The Pioneer State Bank No. 36 is a bank building located at 4046 Huron Street (M-90) in the village of North Branch in North Branch Township in northern Lapeer County, Michigan. The bank stands as the oldest bank institution in North Branch. It was designated as a Michigan State Historic Site on October 23, 1979, and later added to the National Register of Historic Places on April 22, 1982.

==History==
Pioneer State Bank was founded in 1885. In 1889, by Frederick C. Ballard, a prominent local investor and financier, helped reorganize the bank. In 1902, Ballard's son Charles commissioned architects Dillon Clark and Alverton Munger of Bay City to design this building.
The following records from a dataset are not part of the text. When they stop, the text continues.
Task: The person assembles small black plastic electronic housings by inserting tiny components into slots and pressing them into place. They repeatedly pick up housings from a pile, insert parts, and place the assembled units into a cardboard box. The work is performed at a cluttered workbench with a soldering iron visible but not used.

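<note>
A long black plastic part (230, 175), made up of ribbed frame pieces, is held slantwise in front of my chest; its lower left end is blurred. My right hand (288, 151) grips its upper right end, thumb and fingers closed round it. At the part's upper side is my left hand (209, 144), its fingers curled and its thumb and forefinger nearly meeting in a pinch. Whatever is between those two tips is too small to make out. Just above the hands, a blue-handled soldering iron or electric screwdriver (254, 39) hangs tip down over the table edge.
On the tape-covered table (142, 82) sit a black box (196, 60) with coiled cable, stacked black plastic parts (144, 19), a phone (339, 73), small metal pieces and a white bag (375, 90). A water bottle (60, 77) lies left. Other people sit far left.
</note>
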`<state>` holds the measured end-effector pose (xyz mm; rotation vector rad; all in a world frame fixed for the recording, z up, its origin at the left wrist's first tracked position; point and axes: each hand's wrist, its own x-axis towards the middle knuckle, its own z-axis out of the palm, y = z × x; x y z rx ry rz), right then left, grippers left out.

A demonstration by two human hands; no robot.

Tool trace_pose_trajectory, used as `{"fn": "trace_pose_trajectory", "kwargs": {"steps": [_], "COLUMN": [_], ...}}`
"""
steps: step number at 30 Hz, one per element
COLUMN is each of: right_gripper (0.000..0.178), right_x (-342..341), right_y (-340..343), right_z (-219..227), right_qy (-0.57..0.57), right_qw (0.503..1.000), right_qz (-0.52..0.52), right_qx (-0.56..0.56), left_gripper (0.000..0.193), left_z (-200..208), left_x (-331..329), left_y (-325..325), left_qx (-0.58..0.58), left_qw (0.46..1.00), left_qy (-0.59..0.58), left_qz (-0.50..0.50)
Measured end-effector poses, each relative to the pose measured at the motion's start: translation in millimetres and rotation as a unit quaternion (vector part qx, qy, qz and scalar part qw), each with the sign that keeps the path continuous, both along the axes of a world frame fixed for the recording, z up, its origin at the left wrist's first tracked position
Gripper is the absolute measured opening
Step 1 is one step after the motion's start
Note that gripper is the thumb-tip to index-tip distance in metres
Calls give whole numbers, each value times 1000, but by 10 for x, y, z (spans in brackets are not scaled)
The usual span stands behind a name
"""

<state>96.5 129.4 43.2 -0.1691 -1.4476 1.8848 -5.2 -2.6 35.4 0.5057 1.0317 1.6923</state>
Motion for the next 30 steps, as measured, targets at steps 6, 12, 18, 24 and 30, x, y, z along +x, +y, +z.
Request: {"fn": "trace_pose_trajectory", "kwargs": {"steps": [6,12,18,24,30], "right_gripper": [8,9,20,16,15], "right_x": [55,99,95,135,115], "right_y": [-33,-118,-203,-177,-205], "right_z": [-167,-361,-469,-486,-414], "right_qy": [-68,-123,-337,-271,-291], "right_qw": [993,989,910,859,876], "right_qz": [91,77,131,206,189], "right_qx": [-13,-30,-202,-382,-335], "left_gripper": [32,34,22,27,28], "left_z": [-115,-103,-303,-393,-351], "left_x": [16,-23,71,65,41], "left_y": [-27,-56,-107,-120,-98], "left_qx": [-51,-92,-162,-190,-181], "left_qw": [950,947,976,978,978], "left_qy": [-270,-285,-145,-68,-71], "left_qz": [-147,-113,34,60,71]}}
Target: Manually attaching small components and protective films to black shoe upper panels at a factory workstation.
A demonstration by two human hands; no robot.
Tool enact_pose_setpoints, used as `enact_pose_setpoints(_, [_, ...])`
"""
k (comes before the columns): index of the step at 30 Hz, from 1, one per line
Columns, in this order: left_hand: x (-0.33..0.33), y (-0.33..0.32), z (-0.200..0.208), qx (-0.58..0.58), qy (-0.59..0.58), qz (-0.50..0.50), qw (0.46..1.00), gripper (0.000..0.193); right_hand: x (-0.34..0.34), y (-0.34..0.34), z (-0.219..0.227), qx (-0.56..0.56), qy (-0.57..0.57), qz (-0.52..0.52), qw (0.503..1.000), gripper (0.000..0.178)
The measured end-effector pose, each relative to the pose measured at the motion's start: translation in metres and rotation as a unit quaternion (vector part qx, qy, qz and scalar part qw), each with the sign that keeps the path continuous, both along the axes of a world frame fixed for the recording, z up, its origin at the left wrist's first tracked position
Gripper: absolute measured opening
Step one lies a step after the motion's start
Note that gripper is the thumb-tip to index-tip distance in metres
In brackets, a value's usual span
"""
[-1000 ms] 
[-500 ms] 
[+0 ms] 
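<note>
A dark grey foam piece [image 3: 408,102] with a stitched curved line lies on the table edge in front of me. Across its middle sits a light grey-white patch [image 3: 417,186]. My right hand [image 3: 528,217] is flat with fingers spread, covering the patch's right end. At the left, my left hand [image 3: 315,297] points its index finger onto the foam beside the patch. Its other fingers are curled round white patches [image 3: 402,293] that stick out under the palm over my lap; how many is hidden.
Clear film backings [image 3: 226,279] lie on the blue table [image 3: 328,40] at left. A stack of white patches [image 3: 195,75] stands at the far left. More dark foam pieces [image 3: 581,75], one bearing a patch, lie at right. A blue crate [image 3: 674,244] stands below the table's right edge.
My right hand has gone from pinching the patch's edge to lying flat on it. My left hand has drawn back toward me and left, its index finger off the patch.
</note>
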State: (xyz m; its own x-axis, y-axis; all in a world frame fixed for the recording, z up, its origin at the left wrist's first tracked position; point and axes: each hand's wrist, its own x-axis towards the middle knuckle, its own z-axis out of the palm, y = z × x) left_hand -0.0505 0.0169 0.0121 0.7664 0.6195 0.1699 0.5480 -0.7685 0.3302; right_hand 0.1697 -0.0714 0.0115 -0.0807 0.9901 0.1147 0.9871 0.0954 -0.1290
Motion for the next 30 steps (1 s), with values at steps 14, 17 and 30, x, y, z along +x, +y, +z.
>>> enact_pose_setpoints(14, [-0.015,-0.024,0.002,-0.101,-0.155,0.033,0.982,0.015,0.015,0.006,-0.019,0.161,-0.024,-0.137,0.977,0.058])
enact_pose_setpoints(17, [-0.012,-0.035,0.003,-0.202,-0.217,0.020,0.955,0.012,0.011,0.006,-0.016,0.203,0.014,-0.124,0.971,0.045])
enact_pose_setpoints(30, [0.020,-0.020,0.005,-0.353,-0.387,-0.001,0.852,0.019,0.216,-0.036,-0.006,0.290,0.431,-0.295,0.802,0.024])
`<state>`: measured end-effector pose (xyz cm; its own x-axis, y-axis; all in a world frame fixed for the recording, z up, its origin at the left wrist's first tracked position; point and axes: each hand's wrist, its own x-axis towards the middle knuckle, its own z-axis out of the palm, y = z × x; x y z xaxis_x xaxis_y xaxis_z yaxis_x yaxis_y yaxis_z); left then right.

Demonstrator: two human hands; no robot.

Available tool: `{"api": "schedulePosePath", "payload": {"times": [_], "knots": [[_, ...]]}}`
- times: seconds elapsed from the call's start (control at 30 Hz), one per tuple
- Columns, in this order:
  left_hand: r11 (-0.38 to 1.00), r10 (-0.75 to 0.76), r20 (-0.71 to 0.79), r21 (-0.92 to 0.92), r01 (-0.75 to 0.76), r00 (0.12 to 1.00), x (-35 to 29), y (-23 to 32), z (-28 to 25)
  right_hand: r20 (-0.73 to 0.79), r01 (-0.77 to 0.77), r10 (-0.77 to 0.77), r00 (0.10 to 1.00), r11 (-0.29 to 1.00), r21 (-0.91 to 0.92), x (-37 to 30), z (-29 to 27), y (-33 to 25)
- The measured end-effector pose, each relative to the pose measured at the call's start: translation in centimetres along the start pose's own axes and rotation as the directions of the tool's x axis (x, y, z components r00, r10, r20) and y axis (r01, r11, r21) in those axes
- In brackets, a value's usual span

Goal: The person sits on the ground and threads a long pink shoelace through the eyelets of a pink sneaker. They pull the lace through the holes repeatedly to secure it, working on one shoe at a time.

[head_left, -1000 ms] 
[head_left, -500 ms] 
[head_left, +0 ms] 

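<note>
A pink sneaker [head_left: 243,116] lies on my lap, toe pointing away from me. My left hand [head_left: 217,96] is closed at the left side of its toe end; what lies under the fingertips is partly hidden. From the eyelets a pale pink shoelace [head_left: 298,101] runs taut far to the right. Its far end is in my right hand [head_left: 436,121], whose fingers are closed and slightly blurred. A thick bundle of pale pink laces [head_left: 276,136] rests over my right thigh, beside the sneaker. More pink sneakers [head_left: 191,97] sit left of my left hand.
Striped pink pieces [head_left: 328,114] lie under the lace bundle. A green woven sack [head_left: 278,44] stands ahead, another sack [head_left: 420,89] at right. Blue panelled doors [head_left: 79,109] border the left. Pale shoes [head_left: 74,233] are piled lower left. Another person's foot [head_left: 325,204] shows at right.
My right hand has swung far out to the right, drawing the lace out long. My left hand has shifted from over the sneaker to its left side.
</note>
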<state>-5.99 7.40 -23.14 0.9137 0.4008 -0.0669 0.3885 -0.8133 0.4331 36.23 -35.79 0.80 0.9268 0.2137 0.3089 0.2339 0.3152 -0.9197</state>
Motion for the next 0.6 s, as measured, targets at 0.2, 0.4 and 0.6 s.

In 1903 he purchased the present site for the new building, and construction was completed in 1906. The structure continues to operate as an independent bank.

==Description==
The Pioneer State Bank building is a simple, rectangular, two-story brick building in the style of Renaissance Revival architecture. It measures 24 feet by 79 feet. The main facade has a classically inspired first floor door enframement, flanked by pilasters and capped by a pediment. A single large window is to one side. Three one-over-one double hung windows with limestone lintels are arranged symmetrically on the second floor. Brick quoins decorate the corner, and limestone beltcourses at the first and second story levels, and the brick cornice line, continue around from the front to first bay of the side facade. The remaining five bays are simpler in design.